Dia hanya sebuah Bangunan kecil.Tak ubahnya Sabua,yang dalam terminologi Tidore,berarti Gubuk.Sekurang-kurangnya,tak jauh dari defenisi itu.Dibilang semi parmanen,tak ketemu.Di setarakan dengan bangunan BTN juga,tidak ada typenya.Rumah Sangat Sederhana Sekali [RSSS] sekalipun,tidak,kalau ada itu.Tapi letaknya agak strategis.Di jalan A.Malawat,samping Open Space dan di kelilingi banyak bangunan kantor pemerintah.Rindangnya pepohonan di sekitarnya,melengkapi daya tarik untuk di kunjungi,disamping menunya yang murah-meriah tetapi punya cita rasa yang tak kalah bersaing.

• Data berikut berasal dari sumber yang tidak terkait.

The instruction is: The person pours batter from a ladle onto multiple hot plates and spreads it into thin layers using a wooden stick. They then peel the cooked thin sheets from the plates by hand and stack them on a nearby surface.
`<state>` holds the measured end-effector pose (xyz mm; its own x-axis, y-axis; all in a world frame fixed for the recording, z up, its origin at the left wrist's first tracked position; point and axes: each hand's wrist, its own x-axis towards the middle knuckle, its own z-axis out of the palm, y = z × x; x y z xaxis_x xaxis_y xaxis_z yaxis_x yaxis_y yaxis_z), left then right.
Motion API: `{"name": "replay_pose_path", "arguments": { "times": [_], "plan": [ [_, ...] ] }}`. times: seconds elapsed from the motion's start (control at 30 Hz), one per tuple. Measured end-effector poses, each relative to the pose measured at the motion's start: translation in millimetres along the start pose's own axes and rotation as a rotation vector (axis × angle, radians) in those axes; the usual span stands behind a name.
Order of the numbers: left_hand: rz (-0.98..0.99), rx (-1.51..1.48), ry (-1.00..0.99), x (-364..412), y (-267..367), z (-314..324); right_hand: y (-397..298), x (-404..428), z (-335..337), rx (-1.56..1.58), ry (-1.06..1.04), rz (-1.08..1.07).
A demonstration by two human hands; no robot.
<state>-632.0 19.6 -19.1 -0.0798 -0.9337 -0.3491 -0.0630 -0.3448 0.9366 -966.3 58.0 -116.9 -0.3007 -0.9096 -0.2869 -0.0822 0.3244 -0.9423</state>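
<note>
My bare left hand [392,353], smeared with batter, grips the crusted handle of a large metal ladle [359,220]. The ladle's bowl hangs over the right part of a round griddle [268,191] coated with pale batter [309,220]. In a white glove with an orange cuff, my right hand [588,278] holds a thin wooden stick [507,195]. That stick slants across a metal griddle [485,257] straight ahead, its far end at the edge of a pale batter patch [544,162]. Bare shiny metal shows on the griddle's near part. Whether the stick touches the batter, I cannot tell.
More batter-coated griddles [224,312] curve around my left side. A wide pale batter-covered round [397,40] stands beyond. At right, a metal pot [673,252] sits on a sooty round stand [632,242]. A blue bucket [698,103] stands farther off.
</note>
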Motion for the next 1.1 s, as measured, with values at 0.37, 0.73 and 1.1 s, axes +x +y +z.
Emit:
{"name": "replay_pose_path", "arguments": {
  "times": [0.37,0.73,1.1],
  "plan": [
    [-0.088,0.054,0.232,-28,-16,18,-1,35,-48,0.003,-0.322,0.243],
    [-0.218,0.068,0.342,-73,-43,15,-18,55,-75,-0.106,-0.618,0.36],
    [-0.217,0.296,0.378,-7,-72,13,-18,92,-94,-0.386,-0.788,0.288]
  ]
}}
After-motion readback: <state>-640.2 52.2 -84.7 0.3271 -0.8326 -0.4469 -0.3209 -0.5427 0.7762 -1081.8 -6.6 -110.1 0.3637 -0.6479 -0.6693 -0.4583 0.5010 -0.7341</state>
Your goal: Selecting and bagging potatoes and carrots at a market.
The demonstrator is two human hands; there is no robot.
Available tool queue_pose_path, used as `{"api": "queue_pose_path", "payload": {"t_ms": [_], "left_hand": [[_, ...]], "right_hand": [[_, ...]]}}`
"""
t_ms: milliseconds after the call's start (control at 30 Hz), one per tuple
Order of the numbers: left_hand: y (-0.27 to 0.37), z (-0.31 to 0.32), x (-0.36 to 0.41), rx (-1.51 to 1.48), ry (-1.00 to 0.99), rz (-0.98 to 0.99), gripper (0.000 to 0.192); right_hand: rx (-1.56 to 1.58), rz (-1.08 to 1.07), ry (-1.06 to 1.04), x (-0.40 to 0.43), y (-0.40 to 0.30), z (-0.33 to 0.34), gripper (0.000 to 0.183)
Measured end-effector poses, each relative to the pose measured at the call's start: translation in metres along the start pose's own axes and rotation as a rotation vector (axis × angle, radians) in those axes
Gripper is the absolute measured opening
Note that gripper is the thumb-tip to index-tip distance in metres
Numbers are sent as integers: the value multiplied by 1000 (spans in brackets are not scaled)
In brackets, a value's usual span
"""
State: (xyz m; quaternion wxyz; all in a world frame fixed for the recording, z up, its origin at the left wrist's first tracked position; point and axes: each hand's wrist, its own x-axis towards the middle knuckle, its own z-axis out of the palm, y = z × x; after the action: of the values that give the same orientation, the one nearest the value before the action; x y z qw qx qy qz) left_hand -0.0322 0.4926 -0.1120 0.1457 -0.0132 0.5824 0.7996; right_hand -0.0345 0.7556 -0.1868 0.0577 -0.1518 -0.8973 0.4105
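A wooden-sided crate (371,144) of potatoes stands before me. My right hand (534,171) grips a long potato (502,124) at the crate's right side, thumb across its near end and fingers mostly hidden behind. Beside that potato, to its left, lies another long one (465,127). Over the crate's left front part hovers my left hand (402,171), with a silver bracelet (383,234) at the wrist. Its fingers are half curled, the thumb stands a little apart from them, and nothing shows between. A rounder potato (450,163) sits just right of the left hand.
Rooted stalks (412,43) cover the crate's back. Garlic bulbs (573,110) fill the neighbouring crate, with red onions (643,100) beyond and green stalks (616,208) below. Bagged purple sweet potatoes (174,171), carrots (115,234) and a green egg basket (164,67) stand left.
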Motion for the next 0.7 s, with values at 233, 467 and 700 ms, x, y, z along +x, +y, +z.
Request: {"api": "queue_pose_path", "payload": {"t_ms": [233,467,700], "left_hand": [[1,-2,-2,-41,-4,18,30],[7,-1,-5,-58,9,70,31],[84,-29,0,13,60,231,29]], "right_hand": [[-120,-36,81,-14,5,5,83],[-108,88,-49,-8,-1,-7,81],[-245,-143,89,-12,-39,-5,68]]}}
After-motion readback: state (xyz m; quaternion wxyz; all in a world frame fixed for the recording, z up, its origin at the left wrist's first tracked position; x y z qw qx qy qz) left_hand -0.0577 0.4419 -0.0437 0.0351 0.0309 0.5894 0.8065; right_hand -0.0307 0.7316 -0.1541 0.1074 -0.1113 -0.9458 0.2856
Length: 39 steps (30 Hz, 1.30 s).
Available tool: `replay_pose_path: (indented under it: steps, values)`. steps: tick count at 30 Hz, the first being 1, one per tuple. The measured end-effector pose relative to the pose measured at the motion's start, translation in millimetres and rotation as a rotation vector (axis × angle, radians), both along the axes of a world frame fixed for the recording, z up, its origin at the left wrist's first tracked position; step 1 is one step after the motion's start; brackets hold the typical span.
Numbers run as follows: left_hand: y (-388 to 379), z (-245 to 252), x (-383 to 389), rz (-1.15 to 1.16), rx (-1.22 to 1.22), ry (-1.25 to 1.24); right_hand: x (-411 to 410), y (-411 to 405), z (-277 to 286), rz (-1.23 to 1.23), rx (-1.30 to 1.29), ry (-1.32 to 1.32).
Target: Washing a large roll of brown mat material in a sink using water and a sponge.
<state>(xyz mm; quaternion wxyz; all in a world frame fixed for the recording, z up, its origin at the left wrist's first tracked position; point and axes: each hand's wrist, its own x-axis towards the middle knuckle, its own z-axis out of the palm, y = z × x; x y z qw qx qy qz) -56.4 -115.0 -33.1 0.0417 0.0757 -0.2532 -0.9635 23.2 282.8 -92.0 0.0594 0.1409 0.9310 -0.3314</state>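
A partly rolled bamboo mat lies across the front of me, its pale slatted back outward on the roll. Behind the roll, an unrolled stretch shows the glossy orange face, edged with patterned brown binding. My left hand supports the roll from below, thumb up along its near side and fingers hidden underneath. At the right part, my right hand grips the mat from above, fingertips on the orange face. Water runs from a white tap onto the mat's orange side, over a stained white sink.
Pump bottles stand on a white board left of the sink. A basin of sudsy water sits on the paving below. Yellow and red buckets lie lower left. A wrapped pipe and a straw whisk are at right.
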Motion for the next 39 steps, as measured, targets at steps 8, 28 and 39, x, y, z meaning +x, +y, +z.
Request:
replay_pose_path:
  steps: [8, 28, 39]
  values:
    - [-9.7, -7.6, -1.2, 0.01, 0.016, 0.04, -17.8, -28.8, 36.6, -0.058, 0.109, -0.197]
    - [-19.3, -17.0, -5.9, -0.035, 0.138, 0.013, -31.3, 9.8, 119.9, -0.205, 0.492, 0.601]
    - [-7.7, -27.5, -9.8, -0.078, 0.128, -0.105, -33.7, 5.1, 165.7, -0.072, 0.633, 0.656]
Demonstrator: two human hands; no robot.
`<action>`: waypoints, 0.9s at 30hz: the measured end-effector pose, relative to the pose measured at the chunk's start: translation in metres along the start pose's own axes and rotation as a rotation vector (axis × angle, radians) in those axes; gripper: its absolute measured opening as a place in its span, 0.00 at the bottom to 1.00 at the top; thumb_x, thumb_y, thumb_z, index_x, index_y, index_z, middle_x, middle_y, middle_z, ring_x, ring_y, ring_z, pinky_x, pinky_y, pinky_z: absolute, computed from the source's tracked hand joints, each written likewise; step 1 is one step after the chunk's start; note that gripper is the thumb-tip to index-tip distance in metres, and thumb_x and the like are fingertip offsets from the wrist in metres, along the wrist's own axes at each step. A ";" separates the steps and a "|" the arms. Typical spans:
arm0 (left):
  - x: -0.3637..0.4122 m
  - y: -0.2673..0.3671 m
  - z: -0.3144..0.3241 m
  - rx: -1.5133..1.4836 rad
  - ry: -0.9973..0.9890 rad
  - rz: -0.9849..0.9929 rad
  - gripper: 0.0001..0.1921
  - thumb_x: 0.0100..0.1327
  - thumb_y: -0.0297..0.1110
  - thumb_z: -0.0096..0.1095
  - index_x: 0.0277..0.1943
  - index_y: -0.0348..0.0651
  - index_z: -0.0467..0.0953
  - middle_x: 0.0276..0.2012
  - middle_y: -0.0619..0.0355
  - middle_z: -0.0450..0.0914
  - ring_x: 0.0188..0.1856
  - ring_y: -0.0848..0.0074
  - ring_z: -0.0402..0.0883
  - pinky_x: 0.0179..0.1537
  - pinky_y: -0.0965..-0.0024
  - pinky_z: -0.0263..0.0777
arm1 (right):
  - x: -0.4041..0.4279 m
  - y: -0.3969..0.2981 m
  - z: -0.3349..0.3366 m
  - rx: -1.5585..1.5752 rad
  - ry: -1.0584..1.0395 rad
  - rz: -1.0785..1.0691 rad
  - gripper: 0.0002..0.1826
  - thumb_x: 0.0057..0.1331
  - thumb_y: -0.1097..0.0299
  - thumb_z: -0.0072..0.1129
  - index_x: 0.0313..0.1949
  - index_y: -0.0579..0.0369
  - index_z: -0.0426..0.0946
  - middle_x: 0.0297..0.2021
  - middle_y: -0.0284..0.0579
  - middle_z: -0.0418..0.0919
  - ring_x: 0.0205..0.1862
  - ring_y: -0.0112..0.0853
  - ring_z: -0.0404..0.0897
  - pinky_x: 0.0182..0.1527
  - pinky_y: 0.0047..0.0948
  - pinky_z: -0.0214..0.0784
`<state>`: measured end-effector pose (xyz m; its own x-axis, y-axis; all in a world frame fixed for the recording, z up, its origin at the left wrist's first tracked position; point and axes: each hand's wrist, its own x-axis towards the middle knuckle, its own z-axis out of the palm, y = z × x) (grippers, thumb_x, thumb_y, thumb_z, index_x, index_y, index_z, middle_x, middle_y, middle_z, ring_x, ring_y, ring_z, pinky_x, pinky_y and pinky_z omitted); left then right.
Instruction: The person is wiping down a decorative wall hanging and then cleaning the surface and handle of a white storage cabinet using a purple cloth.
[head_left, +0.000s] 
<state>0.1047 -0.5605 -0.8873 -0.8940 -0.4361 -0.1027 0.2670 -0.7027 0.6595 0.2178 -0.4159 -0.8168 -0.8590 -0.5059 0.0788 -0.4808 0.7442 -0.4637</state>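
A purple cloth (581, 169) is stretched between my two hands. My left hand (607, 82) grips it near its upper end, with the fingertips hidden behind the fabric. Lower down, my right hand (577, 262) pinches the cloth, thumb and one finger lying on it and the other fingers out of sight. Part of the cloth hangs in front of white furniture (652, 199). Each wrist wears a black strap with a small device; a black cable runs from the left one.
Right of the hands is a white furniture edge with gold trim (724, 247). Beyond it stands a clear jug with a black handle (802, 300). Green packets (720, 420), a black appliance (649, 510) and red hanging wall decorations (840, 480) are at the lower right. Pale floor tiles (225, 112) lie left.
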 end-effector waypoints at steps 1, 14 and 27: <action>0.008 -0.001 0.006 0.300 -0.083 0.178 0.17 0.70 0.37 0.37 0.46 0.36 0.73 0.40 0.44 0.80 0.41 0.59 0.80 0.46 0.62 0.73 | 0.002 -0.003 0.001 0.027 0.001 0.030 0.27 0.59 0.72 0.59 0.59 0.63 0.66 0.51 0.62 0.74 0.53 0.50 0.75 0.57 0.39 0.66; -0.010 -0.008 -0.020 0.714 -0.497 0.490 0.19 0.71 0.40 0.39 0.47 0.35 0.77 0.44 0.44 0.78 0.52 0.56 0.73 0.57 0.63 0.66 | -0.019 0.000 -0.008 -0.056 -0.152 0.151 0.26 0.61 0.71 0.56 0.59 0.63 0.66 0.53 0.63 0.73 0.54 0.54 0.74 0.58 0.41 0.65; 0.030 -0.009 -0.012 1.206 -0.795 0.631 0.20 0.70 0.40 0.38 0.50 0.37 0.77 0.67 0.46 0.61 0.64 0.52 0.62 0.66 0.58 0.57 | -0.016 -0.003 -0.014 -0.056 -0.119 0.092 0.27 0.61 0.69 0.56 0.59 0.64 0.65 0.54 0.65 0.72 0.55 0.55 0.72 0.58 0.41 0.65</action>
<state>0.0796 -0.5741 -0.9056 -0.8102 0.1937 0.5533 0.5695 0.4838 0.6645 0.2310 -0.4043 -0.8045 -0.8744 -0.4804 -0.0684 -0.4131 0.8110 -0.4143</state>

Cafe Djoung di Tidore.Dia adalah buah dari kegelisahan sekelompok anak muda,mahasiswa dan aktivis kala itu,di periode pertama pemerintahan Achmad Mahifa-Salahuddin Adrias,hasil pemilihan langsung pertama kali,2005-2010.Cafe ini berdiri di akhir 2006.Dia hadir untuk memaksudkan turut “memeriahkan” dialektika sebuah kota yang menuntut peran “kelas menengah” terpelajar untuk jadi bagian dari lokomotif dan pendorong perubahan.Bermula dari kedai “ketapang”,yang letaknya di pantai Tugulufa,sebelum dibongkar untuk modernisasi kawasan ini.Kedai ini bisa di bilang memberi “ruh” dan inspirasi cafe Djoung.
Dari beberapa sumber,bangunan awalnya berkonstruksi “bire teto”,sebuah kontruksi khas dari bahan bambu yang di ancak.Dikerjakan oleh sekelompok pengrajin di dusun Kusubirahi kecamatan Tidore Timur.Seorang karib menyebut biayanya kala itu 3.5 juta rupiah.Tak lama bertahan,beberapa waktu kemudian di hantam puting beliung dan robaoh, rata dengan tanah.